WHAT THIS TASK INVOLVES.
It is required that all of the data be written out exactly.

[[ STORED DATA, beginning ]]

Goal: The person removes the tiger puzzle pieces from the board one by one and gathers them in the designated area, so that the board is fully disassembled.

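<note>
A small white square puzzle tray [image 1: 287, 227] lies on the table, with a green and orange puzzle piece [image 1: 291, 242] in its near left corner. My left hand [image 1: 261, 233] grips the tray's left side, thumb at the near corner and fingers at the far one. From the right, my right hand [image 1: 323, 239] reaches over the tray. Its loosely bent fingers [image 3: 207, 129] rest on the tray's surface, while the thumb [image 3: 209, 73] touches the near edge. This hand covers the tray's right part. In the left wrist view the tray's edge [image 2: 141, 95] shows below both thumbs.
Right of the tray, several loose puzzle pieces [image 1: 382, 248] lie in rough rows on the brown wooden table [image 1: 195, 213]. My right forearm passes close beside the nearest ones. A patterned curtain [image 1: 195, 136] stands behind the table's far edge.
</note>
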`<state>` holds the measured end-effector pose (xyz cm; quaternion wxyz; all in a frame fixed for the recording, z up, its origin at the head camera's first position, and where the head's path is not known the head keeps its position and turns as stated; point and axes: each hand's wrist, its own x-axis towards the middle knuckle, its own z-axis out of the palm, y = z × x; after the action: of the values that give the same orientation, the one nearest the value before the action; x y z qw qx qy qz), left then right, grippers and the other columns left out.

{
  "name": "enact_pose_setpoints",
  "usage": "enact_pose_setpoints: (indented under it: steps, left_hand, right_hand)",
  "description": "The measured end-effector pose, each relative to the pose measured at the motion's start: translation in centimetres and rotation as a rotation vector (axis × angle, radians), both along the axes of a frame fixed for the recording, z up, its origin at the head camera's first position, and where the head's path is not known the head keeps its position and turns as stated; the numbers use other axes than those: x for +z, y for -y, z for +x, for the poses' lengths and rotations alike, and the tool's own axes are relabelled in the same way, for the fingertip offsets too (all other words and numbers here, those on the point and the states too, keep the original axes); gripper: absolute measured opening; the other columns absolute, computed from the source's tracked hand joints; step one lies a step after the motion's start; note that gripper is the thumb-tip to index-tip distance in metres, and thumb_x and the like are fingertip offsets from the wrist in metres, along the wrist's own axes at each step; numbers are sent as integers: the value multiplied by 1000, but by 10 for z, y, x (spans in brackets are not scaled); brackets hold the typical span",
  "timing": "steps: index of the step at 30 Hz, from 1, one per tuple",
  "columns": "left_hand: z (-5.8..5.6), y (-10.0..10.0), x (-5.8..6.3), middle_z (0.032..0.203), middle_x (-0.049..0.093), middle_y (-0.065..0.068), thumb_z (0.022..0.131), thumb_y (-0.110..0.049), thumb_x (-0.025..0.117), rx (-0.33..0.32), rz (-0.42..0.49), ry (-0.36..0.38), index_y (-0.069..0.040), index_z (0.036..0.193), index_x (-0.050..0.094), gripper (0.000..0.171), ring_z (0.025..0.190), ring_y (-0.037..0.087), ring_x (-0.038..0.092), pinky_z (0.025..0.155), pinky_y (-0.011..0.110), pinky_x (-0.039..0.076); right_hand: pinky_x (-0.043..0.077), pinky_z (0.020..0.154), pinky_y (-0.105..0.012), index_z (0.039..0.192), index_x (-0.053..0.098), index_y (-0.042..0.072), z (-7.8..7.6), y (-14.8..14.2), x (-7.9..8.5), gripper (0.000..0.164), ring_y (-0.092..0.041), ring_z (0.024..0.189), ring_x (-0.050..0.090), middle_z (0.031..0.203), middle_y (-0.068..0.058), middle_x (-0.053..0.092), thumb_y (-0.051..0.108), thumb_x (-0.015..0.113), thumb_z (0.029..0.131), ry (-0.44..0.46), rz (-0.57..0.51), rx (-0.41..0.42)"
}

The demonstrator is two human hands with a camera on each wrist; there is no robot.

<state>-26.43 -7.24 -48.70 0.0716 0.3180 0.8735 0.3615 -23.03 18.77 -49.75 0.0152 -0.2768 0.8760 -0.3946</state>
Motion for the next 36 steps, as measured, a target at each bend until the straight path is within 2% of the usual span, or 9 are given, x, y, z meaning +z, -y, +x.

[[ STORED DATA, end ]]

RESPONSE TO THIS EXERCISE.
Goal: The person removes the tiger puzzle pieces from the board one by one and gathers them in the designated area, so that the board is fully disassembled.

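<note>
A small white square puzzle tray [image 1: 287, 227] lies on the table, with a green and orange puzzle piece [image 1: 291, 242] in its near left corner. My left hand [image 1: 261, 233] grips the tray's left side, thumb at the near corner and fingers at the far one. From the right, my right hand [image 1: 323, 239] reaches over the tray. Its loosely bent fingers [image 3: 207, 129] rest on the tray's surface, while the thumb [image 3: 209, 73] touches the near edge. This hand covers the tray's right part. In the left wrist view the tray's edge [image 2: 141, 95] shows below both thumbs.
Right of the tray, several loose puzzle pieces [image 1: 382, 248] lie in rough rows on the brown wooden table [image 1: 195, 213]. My right forearm passes close beside the nearest ones. A patterned curtain [image 1: 195, 136] stands behind the table's far edge.
</note>
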`<state>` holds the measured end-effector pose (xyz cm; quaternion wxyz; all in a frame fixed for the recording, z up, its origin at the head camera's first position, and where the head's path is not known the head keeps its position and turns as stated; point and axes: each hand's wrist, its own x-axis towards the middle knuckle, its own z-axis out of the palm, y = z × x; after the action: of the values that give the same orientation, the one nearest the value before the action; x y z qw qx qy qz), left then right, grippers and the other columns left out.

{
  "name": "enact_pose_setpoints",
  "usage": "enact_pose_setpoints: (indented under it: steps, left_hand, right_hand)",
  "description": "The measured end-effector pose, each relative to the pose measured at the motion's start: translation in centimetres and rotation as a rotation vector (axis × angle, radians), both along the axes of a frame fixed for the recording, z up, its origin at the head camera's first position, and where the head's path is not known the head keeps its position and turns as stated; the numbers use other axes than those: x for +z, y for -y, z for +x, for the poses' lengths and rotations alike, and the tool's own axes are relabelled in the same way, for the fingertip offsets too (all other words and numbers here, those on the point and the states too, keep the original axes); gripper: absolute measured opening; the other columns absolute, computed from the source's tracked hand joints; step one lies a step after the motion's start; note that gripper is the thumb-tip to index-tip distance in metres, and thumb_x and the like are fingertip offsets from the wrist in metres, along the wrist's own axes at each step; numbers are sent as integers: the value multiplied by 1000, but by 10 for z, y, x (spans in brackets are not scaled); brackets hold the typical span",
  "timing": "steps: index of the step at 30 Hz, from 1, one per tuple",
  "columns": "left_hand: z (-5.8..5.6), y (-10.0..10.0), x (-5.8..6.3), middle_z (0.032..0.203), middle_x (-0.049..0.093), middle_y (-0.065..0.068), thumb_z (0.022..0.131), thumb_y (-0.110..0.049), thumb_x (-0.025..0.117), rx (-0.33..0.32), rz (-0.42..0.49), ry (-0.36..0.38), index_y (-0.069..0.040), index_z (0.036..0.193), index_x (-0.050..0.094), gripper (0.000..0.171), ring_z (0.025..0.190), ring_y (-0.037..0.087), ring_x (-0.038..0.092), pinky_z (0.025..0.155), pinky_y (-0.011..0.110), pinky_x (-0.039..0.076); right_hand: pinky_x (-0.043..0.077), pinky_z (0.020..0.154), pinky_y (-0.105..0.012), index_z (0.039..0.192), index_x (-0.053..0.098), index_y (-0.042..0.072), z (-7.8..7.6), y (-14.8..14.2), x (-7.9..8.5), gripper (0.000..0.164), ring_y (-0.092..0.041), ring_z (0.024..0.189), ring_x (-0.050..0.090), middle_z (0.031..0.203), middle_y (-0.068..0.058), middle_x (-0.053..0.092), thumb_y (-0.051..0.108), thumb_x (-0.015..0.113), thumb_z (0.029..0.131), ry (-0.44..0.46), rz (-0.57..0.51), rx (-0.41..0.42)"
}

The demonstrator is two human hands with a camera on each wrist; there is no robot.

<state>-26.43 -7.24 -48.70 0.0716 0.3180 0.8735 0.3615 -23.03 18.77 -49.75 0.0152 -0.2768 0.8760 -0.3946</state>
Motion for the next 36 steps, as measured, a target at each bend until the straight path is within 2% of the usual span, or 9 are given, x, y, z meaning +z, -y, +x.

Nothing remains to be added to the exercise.